(Raw data)

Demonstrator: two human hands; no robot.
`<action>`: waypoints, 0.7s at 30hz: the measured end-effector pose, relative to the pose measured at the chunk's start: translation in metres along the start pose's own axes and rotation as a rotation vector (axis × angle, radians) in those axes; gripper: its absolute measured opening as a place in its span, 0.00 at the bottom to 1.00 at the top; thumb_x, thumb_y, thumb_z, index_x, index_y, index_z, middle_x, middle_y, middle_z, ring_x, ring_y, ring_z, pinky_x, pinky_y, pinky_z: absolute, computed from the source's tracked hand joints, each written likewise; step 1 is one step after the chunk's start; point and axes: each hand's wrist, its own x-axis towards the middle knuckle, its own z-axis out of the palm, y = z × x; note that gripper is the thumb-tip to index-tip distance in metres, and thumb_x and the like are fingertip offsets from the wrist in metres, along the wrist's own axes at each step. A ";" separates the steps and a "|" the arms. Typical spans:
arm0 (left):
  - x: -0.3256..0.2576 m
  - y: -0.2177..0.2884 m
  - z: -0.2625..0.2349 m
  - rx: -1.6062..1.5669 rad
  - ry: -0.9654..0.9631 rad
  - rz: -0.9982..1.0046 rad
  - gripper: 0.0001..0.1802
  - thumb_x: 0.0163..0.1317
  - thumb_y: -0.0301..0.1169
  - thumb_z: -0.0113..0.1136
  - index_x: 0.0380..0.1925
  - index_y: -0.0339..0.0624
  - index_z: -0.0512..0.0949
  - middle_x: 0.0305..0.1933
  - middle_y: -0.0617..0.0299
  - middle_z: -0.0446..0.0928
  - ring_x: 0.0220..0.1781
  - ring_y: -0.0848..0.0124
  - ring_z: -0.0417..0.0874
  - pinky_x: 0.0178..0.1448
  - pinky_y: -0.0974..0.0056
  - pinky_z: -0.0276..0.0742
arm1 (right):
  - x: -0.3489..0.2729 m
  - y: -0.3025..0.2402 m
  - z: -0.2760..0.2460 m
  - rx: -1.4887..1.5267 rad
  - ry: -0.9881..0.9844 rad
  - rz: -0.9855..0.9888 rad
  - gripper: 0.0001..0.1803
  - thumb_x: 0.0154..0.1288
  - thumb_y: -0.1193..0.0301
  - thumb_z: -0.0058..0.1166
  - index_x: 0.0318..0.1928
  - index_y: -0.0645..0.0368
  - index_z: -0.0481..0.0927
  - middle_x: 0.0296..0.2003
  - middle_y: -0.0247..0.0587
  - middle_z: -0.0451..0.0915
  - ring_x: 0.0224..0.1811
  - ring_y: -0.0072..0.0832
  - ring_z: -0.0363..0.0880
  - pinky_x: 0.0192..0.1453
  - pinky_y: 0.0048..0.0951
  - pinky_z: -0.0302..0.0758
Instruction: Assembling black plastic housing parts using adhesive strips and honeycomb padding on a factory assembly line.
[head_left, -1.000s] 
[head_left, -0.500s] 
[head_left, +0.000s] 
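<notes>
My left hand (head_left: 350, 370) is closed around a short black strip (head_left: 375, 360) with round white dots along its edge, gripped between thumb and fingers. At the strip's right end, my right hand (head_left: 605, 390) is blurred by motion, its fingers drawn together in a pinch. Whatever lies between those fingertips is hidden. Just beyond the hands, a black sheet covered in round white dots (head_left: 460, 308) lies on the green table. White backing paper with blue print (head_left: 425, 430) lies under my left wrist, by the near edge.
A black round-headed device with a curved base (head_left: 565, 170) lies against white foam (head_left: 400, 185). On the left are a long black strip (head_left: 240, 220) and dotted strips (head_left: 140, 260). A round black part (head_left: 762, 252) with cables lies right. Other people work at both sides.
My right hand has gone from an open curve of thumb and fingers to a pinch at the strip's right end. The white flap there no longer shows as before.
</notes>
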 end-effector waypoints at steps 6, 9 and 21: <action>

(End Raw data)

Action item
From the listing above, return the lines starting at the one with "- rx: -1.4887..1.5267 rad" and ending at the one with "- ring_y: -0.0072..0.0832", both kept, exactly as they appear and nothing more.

Your response
  - rx: -1.4887..1.5267 rad
  - ry: -0.9881..0.9844 rad
  - rz: -0.9855..0.9888 rad
  - gripper: 0.0001..0.1803
  - thumb_x: 0.0154..0.1288
  - thumb_y: -0.1193..0.0301
  - thumb_z: -0.0058..0.1166
  - index_x: 0.0318..0.1928
  - index_y: -0.0645..0.0368
  - index_z: -0.0481..0.0927
  - middle_x: 0.0296..0.2003
  - middle_y: -0.0247..0.0587
  - middle_z: -0.0451..0.0915
  - ring_x: 0.0224..0.1811
  - ring_y: -0.0072..0.0832

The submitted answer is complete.